- Opening Delimiter -

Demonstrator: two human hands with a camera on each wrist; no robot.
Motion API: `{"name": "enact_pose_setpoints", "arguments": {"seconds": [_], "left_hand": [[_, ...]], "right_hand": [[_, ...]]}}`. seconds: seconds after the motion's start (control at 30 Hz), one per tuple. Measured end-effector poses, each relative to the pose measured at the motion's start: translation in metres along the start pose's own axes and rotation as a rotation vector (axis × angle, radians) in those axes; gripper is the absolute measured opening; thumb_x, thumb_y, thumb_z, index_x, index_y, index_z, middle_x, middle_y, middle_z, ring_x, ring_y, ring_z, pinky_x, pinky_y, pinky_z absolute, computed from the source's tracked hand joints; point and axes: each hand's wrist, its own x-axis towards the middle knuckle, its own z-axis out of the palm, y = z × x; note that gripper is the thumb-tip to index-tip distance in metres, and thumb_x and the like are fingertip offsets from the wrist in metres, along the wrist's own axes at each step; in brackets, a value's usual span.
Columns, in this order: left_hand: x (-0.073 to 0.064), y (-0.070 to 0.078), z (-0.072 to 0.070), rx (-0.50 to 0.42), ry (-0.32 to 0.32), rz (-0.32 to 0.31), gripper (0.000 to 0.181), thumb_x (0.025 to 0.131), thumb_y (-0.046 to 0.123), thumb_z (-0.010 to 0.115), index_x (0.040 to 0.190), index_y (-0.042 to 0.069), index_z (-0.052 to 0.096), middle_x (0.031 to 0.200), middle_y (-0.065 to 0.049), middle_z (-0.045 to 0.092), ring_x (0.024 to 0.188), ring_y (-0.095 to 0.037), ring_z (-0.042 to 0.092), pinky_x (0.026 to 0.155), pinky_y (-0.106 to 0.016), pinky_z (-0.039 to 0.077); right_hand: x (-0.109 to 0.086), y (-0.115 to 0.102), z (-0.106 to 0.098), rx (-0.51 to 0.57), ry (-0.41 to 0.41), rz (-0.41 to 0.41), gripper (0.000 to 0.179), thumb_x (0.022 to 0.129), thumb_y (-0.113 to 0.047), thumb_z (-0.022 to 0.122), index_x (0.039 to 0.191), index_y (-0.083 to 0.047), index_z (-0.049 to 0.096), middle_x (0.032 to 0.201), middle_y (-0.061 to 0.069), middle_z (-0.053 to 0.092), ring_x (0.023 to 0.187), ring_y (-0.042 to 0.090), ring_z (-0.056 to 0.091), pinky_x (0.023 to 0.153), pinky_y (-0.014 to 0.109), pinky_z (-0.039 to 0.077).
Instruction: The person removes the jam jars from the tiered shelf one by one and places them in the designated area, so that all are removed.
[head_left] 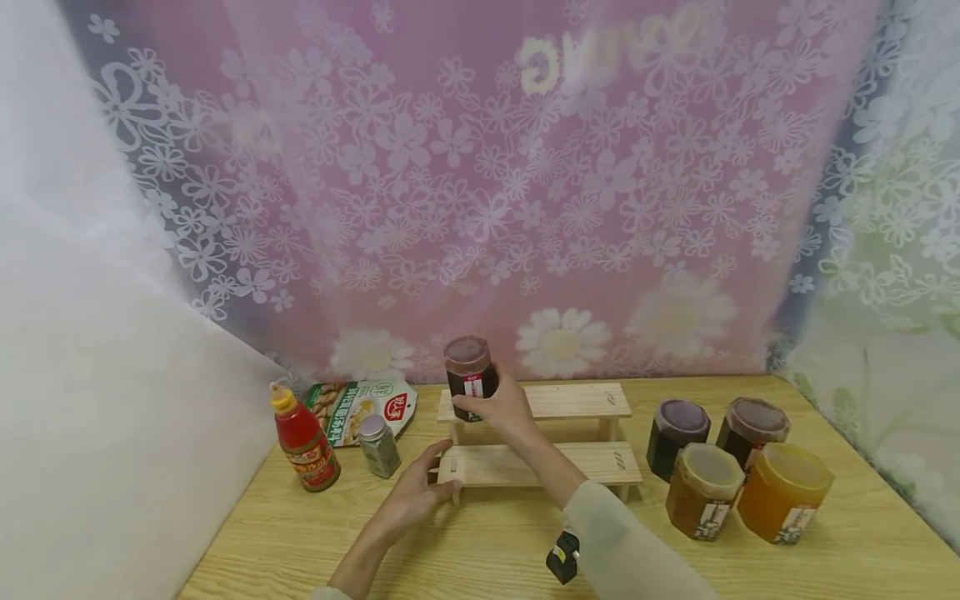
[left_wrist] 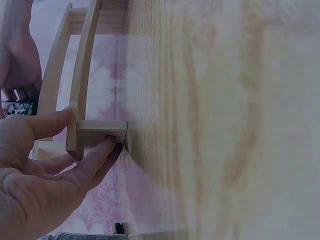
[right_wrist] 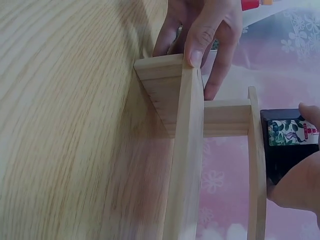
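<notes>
A two-step wooden rack [head_left: 540, 465] stands on the table. At the left end of its upper step, my right hand [head_left: 506, 408] grips a dark jar [head_left: 467, 358] with a brownish lid and a small label. The right wrist view shows the base of this jar [right_wrist: 266, 155] right at the upper board, thumb and fingers on either side. My left hand [head_left: 412, 496] holds the left end of the lower step. Its thumb [left_wrist: 55, 122] presses the board's front edge, while the other fingers [left_wrist: 95, 160] curl behind around the end support.
Left of the rack are a red sauce bottle [head_left: 306, 446] with a yellow cap, a small spice jar [head_left: 379, 450] and a green-white food pouch [head_left: 352, 408]. To the right stand two dark jars [head_left: 677, 437] [head_left: 750, 425], a brown jar [head_left: 699, 500] and an amber jar [head_left: 783, 496]. A floral curtain [head_left: 487, 208] hangs behind.
</notes>
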Motion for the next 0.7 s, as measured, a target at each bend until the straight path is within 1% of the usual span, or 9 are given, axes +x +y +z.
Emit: {"name": "enact_pose_setpoints", "arguments": {"seconds": [0.17, 0.33, 0.47, 0.7], "left_hand": [[-0.001, 0.001, 0.000, -0.003, -0.005, -0.002, 0.071, 0.100, 0.009, 0.069, 0.161, 0.002, 0.032, 0.146, -0.034, 0.047, 0.128, -0.046, 0.056, 0.094, -0.050, 0.054], [-0.001, 0.000, 0.001, 0.001, -0.004, 0.012, 0.071, 0.100, 0.009, 0.068, 0.160, 0.000, 0.032, 0.146, -0.035, 0.047, 0.127, -0.046, 0.056, 0.095, -0.051, 0.054], [-0.002, 0.001, 0.001, -0.004, -0.005, 0.018, 0.071, 0.100, 0.009, 0.068, 0.160, 0.000, 0.031, 0.145, -0.034, 0.048, 0.127, -0.046, 0.056, 0.095, -0.050, 0.054], [-0.002, -0.001, 0.000, -0.005, -0.003, 0.009, 0.073, 0.100, 0.010, 0.069, 0.161, 0.000, 0.030, 0.146, -0.034, 0.046, 0.127, -0.046, 0.056, 0.094, -0.050, 0.054]], "right_hand": [[-0.008, 0.000, -0.009, -0.010, -0.005, 0.012, 0.077, 0.084, -0.029, 0.089, 0.148, -0.010, 0.050, 0.135, 0.014, 0.064, 0.122, 0.035, 0.063, 0.100, 0.053, 0.052], [-0.015, 0.003, -0.016, -0.024, 0.017, 0.017, 0.079, 0.082, -0.030, 0.090, 0.149, -0.014, 0.051, 0.134, 0.011, 0.065, 0.122, 0.033, 0.063, 0.100, 0.053, 0.052], [-0.020, 0.005, -0.023, -0.027, 0.026, -0.007, 0.081, 0.082, -0.029, 0.091, 0.150, -0.014, 0.051, 0.134, 0.011, 0.065, 0.122, 0.033, 0.063, 0.100, 0.053, 0.052], [-0.033, 0.007, -0.036, -0.040, 0.029, -0.034, 0.087, 0.079, -0.026, 0.093, 0.154, -0.019, 0.049, 0.133, 0.010, 0.066, 0.121, 0.034, 0.064, 0.098, 0.053, 0.053]]}}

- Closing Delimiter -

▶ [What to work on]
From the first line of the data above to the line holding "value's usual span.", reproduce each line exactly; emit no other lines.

▶ [Response to this task]
Demonstrator: two human hands with a camera on each wrist; no robot.
Motion API: `{"name": "enact_pose_setpoints", "arguments": {"seconds": [_], "left_hand": [[_, ...]], "right_hand": [[_, ...]]}}`. seconds: seconds after the motion's start (control at 30 Hz), one per tuple. Measured end-effector poses, each relative to the pose measured at the motion's start: translation in metres along the start pose's own axes and rotation as a rotation vector (axis × angle, radians) in those axes; gripper is the absolute measured opening; thumb_x, thumb_y, thumb_z, index_x, index_y, index_z, middle_x, middle_y, middle_z, ring_x, ring_y, ring_z, pinky_x, pinky_y, pinky_z absolute, computed from the source's tracked hand joints; point and axes: each hand's wrist, its own x-axis towards the middle knuckle, its own z-axis out of the palm, y = z × x; note that gripper is the thumb-tip to index-tip distance in metres, and thumb_x and the like are fingertip offsets from the wrist in metres, along the wrist's own axes at each step; in brackets, a value's usual span.

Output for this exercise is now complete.